Marine institute ramps up research

Northeastern’s Marine Science Center is taking advantage of its coastal location near Boston and major fisheries to rebuild its ecology program.

Jennifer Cutraro

Numerous marine science labs dot the shores of the U.S. eastern seaboard, but only one stands on the former site of a U.S. Army missile launcher.

Northeastern University’s Marine Science Center (MSC) is situated at the tip of Nahant (about 13 miles north of Boston), which juts out onto Massachusetts Bay—a strategic spot for defense during the Cold War and, now, for studying marine ecology.

Evidence of the past abounds at the MSC; labs and offices are located in converted hangar-sized bunkers and barracks. But the center has struggled to figure out what kind of research institution it wants to be in the future. In the mid-1990s, its staff and research budget shrank, but it’s now trying to beef up its basic research program. The MSC hired two young researchers from top labs around the world in the last year with expertise in marine molecular ecology and community ecology. It hopes to hire more.

The Marine Science Center of Northeastern University is finding that its location on Massachusetts Bay will be crucial for its future. (Credit: Ted Maney, MSC)

The main person behind this small hiring spree is Geoff Trussell, a community ecologist who joined the MSC in 2002. At that time, the center had only two graduate students and not a single postdoctoral researcher. Since then, Trussell has worked to bring new faculty to Nahant. He says he wants to see the MSC grow and become a leader in marine science, conservation, management, and policy.

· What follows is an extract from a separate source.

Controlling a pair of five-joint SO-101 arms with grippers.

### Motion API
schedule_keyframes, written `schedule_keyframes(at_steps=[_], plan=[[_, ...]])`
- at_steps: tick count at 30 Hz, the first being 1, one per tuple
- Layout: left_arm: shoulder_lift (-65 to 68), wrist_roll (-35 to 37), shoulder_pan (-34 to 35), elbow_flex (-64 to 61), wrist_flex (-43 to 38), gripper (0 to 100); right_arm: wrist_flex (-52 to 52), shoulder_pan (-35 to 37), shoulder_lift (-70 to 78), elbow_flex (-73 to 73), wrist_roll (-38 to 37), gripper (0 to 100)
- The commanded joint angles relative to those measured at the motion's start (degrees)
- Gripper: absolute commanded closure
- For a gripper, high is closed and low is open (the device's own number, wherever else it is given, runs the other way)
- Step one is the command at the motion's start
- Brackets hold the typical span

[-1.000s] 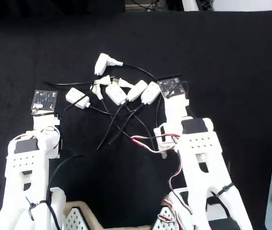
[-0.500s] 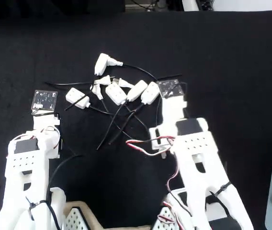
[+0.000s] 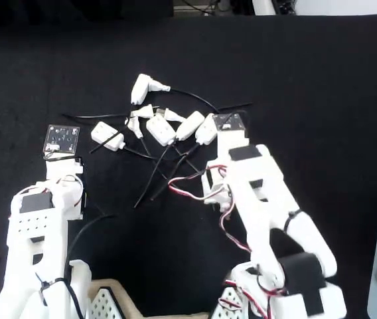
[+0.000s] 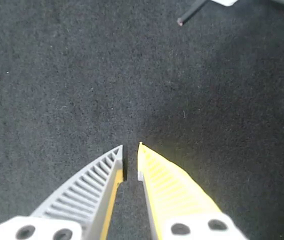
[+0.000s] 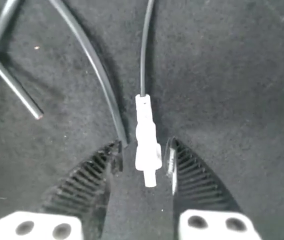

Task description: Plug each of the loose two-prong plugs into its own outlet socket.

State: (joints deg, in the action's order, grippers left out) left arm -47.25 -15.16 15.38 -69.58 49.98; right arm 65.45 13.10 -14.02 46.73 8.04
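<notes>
Lengthwise within the narrowly parted right gripper (image 5: 144,145) lies a small white plastic plug (image 5: 147,152), cord end away from the wrist; left gripper (image 4: 130,147) closed, empty.

A black cloth-covered table (image 3: 321,100) carries white plugs (image 3: 160,129) with tangled black cords (image 3: 152,178).

A robotics lab bench is suggested: black cloth (image 3: 334,86) is spread under everything, and two white plastic arms (image 3: 39,226) with bare servo wiring (image 3: 192,189) are mounted side by side on it. Loose cabled plugs (image 3: 162,126) are scattered just ahead of the right gripper (image 5: 144,150). Further cables (image 3: 205,6) and a pale surface (image 3: 348,6) are seen far beyond it, past the cloth's edge.
</notes>
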Motion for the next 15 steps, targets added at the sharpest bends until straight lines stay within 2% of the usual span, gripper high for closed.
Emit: schedule_keyframes(at_steps=[1,11,15], plan=[[-1.1,0.2,0.4,0.4,-1.1,93,-0.6,-0.5,0.7,-2.8,0.3,85.8],[-1.1,0.2,0.4,0.4,-1.1,93,-0.9,-0.8,4.8,-3.6,0.2,85.8],[-1.1,0.2,0.4,0.4,-1.1,93,-1.3,-0.6,5.1,-3.8,0.2,91.7]])
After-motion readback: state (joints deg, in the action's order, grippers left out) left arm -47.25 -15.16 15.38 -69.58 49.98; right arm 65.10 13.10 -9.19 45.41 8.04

“Here we are sitting on near-pristine habitat a stone’s throw away from some of the world’s best universities,” says Trussell. “That proximity is important for getting a clear understanding of urban impacts on marine ecosystems.”

Prime real estate

Indeed, the MSC’s location was a draw for the new recruits. “It’s ideal to be so close to Boston, where I have access to new genetic technologies,” says Steve Vollmer, a marine molecular ecologist and one of the center’s two new faculty members. “Here, I can go out to the rocks, collect snails, run my genetics work, and have results back in a day.” Northeastern is the only university in the Boston area with a marine lab on the coast.

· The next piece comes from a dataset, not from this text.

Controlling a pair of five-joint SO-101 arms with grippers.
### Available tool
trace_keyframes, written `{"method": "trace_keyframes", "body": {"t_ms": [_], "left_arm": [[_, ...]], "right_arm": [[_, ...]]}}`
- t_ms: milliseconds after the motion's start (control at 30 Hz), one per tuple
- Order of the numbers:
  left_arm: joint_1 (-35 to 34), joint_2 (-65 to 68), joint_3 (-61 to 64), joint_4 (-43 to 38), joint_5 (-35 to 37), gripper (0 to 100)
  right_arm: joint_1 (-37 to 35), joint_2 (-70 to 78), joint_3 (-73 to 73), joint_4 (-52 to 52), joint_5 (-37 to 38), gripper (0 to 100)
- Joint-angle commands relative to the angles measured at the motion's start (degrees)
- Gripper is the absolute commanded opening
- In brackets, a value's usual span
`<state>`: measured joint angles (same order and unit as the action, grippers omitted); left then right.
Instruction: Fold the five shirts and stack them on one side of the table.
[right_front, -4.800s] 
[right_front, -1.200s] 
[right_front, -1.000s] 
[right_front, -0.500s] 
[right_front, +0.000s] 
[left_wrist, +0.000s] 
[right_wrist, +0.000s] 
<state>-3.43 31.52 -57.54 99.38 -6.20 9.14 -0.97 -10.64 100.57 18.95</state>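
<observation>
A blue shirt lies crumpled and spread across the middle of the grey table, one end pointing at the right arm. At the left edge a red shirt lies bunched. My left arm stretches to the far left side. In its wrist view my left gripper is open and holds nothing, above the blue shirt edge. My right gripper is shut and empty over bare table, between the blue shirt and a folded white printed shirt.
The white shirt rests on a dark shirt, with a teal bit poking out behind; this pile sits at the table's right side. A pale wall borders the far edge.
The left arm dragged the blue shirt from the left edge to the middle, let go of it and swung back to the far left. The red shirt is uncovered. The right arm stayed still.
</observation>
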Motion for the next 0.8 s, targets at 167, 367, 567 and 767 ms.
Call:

Vollmer came to the MSC from a postdoctoral position at the Smithsonian Tropical Research Institute in Panama. There, he studied how coral moves between reefs—information that conservation biologists need to help them design effective marine reserves. At the MSC, Vollmer will continue related work on coral diseases but he’ll also turn his attention to studying patterns of evolution in local snails, complementing Trussell’s research on how snails and other species respond to chemical cues from predators.

Future plans

In the long term, the center’s leaders want to focus on more applied ecology research, a direction supported by the university’s president, Joseph Aoun, says Northeastern biology department chair Fred Davis. “Our current president is trying to emphasize meeting societal needs like resource management through basic research,” he says.

Located so close to major fisheries, the MSC is well positioned to address topics relevant to the local economy, such as the impact of invasive organisms on regional fisheries, Trussell adds. The new hires are a step in this direction, but before the center can explore those questions, it will need more funding from Northeastern to hire, for example, a fisheries biologist and nutrient chemist.

The MSC is headed in the right direction, says Kevin Eckelbarger, director of the University of Maine’s Darling Marine Center. With the center’s recent hiring, he’s optimistic about its future. “Who knows where it will be in another 15 years?”